Таковы-то были мысли, которые побудили меня, смиренного городового архивариуса (получающего в месяц два рубля содержания, но и за всем тем славословящего), купно с троими моими предшественниками, неумытными устами воспеть хвалу славных оных Неронов, [23] кои не безбожием и лживою еллинскою мудростью, но твердостью и начальственным дерзновением преславный наш град Глупов преестественно украсили. Не имея дара стихослагательного, мы не решились прибегнуть к бряцанию и, положась на волю божию, стали излагать достойные деяния недостойным, но свойственным нам языком, избегая лишь подлых слов. Думаю, впрочем, что таковая дерзостная наша затея простится нам ввиду того особливого намерения, которое мы имели, приступая к ней.
23
Опять та же прискорбная ошибка. — Изд.
Сие намерение — есть изобразить преемственно градоначальников, в город Глупов от российского правительства в разное время поставленных. Но, предпринимая столь важную материю, я, по крайней мере, не раз вопрошал себя: по силам ли будет мне сие бремя? Много видел я на своем веку поразительных сих подвижников, много видели таковых и мои предместники. Всего же числом двадцать два, [24] следовавших непрерывно, в величественном порядке, один за другим, кроме семидневного пагубного безначалия, едва не повергшего весь град в запустение. Одни из них, подобно бурному пламени, пролетали из края в край, все очищая и обновляя; другие, напротив того, подобно ручью журчащему, орошали луга и пажити, а бурность и сокрушительность предоставляли в удел правителям канцелярии. Но все, как бурные, так и кроткие, оставили по себе благодарную память в сердцах сограждан, ибо все были градоначальники. Сие трогательное соответствие само по себе уже столь дивно, что немалое причиняет летописцу беспокойство. Не знаешь, что более славословить: власть ли, в меру дерзающую, или сей виноград, в меру благодарящий?
24
Стр. 30. …изобразить преемственно градоначальников… Всего же числом двадцать два… — «Опись градоначальникам» в ходе работы над «Историей» неоднажды правилась писателем и в рукописи и в корректурах. В результате двадцать один персонаж описи оказался обозначенным числом 22. Это дало повод к широким толкованиям «описи», так как начиная с первого русского царя Ивана Грозного до второй половины прошлого века Россией правили двадцать два царя. Некоторые исследователи видели в случайном совпадении особый смысл.

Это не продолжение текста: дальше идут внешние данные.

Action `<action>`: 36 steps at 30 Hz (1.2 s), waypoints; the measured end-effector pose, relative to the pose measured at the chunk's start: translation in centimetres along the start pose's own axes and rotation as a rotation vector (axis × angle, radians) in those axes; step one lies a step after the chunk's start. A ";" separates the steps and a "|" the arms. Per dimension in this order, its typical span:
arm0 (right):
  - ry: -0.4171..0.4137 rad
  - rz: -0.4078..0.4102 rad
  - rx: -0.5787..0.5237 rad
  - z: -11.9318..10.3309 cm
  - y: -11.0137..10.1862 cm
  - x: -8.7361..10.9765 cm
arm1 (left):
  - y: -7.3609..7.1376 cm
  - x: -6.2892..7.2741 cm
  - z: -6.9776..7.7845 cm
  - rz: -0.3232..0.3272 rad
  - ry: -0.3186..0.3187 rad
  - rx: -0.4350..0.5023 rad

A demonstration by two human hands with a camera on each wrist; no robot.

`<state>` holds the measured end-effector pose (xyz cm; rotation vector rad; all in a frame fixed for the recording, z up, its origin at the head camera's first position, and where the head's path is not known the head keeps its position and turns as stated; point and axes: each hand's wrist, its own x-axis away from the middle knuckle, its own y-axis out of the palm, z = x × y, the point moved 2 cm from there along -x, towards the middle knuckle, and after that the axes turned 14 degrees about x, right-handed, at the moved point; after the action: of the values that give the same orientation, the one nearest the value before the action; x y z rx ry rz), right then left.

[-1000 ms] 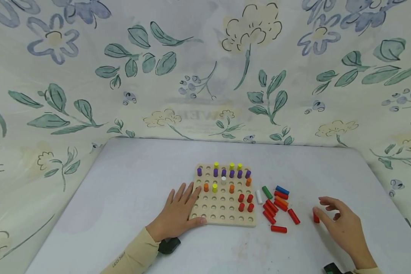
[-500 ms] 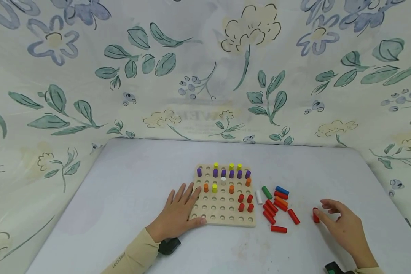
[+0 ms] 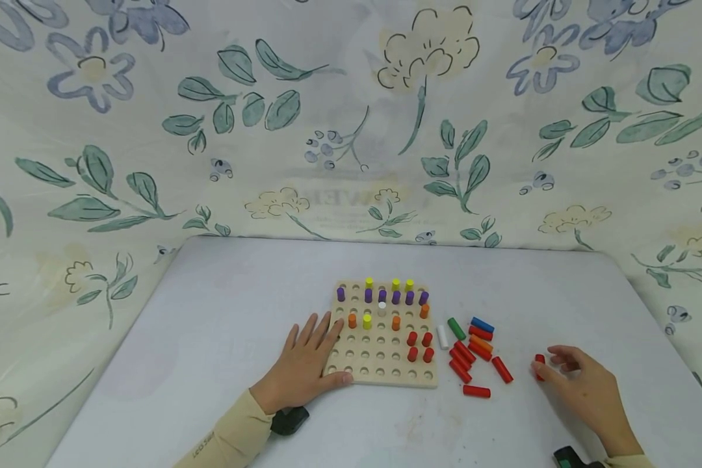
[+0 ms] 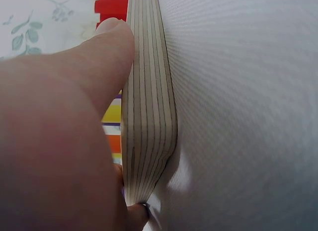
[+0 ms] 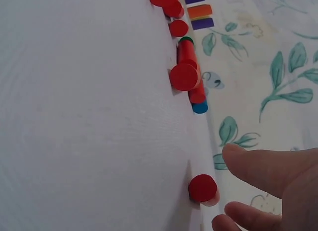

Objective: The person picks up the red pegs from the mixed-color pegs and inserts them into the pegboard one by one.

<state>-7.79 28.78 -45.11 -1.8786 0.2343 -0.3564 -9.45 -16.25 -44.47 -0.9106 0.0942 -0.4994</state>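
My left hand (image 3: 303,364) lies spread on the left side of a wooden pegboard (image 3: 380,372), the thumb at the near corner. The left wrist view shows the thumb over the board's layered edge (image 4: 149,92). Purple, yellow, orange, red and white pegs stand in some of its holes. My right hand (image 3: 587,390) is at the right, thumb and fingers parted beside a single red peg (image 3: 540,359). In the right wrist view this red peg (image 5: 202,188) lies with its round end showing, and a gap separates it from the thumb (image 5: 248,161).
Right of the board lies a loose group of pegs: several red ones (image 3: 459,371), a white peg (image 3: 442,337), a green peg (image 3: 455,328), a blue peg (image 3: 482,324) and orange. Everything rests on a white table (image 3: 240,279). Flowered cloth (image 3: 351,117) hangs behind it.
My right hand has shifted slightly toward me, its fingers lower beside the single red peg, more of which now shows above the thumb. The left hand and board stay put.
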 end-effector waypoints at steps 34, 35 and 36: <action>-0.086 0.076 0.024 -0.3 0.7 0.7 | 0.0 -0.1 0.0 -0.016 -0.016 -0.008; -0.086 0.077 0.024 -0.3 0.7 0.7 | 0.0 -0.1 0.0 -0.016 -0.016 -0.007; -0.082 0.078 0.023 -0.3 0.7 0.8 | 0.0 -0.1 0.0 -0.015 -0.016 -0.005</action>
<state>-7.17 28.06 -45.62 -1.8513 0.2461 -0.2280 -9.56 -16.19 -44.48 -0.9205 0.0743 -0.5066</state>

Но сие же самое соответствие, с другой стороны, служит и не малым, для летописателя, облегчением. Ибо в чем состоит собственно задача его? В том ли, чтобы критиковать или порицать? Нет, не в том. В том ли, чтобы рассуждать? — Нет, и не в этом. В чем же? — А в том, легкодумный вольнодумец, чтобы быть лишь изобразителем означенного соответствия, и об оном предать потомству в надлежащее назидание.
В сем виде взятая, задача делается доступною даже смиреннейшему из смиренных, потому что он изображает собой лишь скудельный сосуд, в котором замыкается разлитое повсюду в изобилии славословие. И чем тот сосуд скудельнее, тем краше и вкуснее покажется содержимая в нем сладкая славословная влага. А скудельный сосуд про себя скажет: вот и я на что-нибудь пригодился, хотя и получаю содержания два рубля медных в месяц!
Изложив таким манером нечто в свое извинение, не могу не присовокупить, что родной наш город Глупов, производя обширную торговлю квасом, печенкой и вареными яйцами, имеет три реки и, в согласность древнему Риму, на семи горах построен, на коих в гололедицу великое множество экипажей ломается и столь же бесчисленно лошадей побивается. Разница в том только состоит, что в Риме сияло нечестие, а у нас — благочестие, Рим заражало буйство, а нас — кротость, в Риме бушевала подлая чернь, а у нас — начальники.